• **EXERCISE GOAL**
Give back the whole listing word for word and skip each picture.

• **DATA EXCERPT**
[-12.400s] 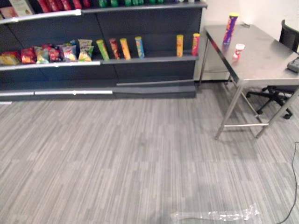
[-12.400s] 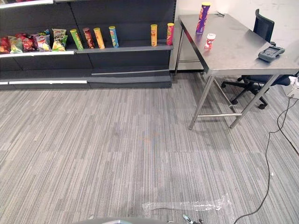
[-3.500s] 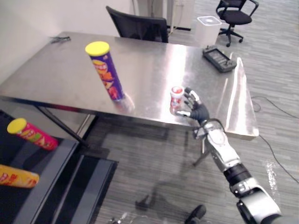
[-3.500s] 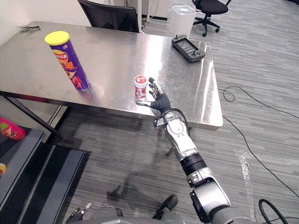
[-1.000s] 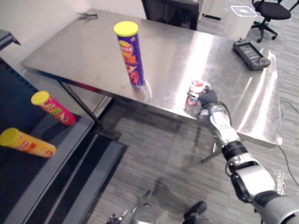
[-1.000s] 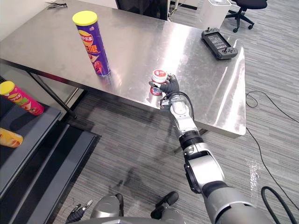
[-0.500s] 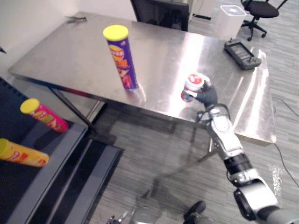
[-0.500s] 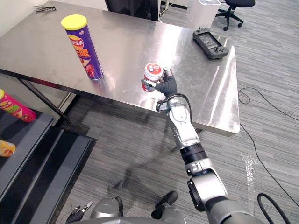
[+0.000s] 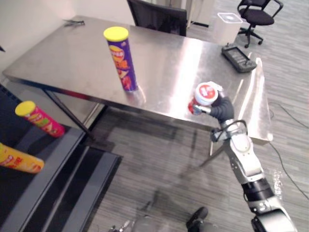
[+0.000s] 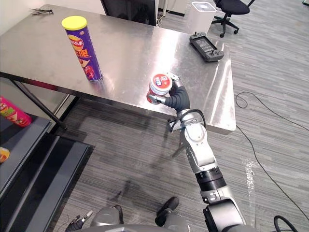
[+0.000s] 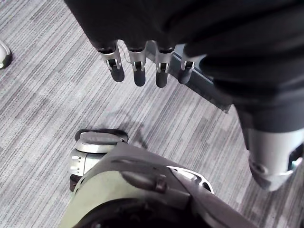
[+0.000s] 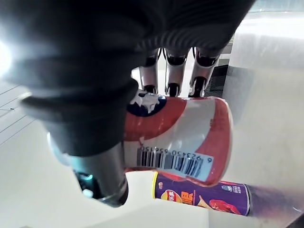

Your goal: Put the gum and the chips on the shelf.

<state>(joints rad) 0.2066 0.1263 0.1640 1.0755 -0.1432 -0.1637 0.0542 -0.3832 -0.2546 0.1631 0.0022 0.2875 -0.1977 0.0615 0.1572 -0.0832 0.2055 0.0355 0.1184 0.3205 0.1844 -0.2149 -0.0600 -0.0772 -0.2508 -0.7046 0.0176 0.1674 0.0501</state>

• **SOLUTION TO THE EXERCISE**
[-12.400s] 
[-12.400s] 
[-3.500s] 
[-3.500s] 
[-1.000s] 
[-1.000s] 
[-0.500s] 
[-0.500s] 
[+0.000s] 
[+0.000s] 
[+0.000s] 
[+0.000s] 

Your goal: Put the gum and the chips on the shelf.

<state>(joints rad) 0.2066 0.1263 0.1640 1.0755 -0.1432 -0.1637 0.0542 -0.3832 -0.2546 0.1631 0.0022 0.2875 -0.1977 0.0615 0.1572 -0.0832 0.2055 0.0355 0.1184 0.3205 0.1844 -0.2149 -0.0600 -0.0772 -0.2508 -0.7046 0.0176 0.1674 0.0501</state>

There's no more to the output.